◆ **What is expected**: Copy out exactly the lines below that run from the one holding "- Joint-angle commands" to the one holding "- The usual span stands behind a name", keeping both of those lines and no others.

◆ **Data for this exercise**:
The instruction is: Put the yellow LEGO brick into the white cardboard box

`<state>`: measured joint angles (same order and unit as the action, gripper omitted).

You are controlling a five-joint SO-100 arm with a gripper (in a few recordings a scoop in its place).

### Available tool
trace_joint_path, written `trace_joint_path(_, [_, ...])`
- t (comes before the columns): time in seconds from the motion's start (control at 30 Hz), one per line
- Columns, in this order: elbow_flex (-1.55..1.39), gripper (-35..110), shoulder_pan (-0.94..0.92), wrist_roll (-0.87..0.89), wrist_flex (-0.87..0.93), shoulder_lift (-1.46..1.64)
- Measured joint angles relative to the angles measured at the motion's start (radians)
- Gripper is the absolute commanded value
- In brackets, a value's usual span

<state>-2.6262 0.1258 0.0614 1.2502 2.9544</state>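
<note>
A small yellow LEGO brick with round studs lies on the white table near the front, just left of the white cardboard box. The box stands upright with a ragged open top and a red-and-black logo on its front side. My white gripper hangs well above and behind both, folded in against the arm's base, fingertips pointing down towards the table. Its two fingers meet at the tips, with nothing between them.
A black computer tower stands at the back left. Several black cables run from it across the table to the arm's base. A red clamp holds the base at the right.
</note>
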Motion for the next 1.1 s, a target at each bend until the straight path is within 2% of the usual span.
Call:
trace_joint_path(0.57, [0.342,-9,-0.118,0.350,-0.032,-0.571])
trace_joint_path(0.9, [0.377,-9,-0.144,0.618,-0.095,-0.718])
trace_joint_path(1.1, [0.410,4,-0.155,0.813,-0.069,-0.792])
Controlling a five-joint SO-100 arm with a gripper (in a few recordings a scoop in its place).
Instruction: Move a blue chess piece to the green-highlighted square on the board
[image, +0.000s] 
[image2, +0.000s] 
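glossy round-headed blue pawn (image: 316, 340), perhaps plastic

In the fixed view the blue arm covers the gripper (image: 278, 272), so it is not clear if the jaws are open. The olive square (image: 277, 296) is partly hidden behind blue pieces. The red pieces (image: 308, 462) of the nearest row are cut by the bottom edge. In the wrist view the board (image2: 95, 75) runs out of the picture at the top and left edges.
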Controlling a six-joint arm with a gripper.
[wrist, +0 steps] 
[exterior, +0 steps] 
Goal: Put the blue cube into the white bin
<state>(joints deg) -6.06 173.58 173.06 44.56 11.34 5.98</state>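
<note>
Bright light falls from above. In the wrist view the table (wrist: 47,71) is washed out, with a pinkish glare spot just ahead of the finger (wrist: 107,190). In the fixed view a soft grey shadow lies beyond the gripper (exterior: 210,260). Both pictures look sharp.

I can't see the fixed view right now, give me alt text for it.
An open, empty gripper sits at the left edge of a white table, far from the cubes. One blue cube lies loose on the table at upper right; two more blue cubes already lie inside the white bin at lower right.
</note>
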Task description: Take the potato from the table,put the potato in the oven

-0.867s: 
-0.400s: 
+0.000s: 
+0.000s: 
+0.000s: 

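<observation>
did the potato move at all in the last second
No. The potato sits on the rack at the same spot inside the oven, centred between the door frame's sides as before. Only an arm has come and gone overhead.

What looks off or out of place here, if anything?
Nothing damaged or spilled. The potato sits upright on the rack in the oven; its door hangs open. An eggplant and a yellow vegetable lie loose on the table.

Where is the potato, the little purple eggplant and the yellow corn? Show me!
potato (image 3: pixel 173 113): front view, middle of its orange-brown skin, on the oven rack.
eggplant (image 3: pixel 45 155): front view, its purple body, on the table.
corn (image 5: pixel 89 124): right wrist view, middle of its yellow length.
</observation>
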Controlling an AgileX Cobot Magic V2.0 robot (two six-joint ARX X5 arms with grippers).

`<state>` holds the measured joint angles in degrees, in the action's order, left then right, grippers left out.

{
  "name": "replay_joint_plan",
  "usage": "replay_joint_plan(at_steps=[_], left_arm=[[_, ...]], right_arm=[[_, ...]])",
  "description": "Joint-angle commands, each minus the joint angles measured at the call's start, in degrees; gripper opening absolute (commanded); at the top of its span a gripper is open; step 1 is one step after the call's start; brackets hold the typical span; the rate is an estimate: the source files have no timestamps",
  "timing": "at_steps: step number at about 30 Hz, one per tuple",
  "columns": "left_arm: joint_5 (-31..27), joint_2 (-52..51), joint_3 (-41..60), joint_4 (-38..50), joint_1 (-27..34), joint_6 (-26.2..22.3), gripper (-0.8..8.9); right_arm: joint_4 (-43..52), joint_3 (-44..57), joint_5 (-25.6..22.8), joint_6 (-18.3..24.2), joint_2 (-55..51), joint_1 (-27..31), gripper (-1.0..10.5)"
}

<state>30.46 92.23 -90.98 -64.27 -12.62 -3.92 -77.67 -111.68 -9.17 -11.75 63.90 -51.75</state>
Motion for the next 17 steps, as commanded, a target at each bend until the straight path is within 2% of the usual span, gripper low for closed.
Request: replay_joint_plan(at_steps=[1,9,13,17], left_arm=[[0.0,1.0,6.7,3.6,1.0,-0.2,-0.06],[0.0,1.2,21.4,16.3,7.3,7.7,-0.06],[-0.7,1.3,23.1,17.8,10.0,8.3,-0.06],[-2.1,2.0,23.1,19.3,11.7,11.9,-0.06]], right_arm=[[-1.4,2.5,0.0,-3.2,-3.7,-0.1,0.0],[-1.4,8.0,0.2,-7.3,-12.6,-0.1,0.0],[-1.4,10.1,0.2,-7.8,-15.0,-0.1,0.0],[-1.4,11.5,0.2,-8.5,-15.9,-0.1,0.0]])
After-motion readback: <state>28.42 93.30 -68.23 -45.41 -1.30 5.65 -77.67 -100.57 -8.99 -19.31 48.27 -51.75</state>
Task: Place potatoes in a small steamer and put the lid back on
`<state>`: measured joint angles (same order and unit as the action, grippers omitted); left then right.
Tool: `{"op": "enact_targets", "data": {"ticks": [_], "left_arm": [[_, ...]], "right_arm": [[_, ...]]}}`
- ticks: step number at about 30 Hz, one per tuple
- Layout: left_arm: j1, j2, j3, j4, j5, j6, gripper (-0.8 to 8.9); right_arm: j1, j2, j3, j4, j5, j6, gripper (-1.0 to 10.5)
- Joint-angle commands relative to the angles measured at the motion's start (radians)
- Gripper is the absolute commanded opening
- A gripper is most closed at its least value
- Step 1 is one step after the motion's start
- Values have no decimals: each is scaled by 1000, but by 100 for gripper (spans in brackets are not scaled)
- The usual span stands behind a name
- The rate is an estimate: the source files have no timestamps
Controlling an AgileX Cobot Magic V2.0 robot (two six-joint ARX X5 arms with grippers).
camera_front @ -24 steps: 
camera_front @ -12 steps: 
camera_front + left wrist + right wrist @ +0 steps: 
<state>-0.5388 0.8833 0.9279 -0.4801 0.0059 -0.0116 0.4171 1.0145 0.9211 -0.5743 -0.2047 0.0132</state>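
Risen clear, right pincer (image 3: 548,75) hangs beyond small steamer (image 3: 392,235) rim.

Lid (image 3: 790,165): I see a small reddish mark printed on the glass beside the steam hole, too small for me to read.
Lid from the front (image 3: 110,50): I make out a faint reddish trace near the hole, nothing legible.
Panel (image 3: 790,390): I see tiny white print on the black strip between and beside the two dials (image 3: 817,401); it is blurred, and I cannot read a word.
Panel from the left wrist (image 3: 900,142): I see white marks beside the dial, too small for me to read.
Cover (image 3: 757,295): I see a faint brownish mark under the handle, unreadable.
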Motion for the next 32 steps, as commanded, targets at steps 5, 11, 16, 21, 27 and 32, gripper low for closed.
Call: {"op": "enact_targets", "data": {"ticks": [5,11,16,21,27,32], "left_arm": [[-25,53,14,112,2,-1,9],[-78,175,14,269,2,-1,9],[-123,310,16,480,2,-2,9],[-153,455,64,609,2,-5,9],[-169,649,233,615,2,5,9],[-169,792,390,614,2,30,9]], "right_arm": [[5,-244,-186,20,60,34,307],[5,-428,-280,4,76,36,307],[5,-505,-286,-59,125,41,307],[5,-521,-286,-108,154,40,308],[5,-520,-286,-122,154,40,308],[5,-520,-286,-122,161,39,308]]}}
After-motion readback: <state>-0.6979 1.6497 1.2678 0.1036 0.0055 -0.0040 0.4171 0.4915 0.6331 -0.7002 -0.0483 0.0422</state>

◆ **Output of the task**:
- Joint-angle commands relative to the angles measured at the motion's start (radians)
- Gripper is the absolute commanded opening
- A gripper is most closed at its least value
- Step 1 is one step after the motion's start
- Values have no decimals: each is scaled by 1000, but by 100 for gripper (spans in brackets are not scaled)
- The usual span stands behind a name

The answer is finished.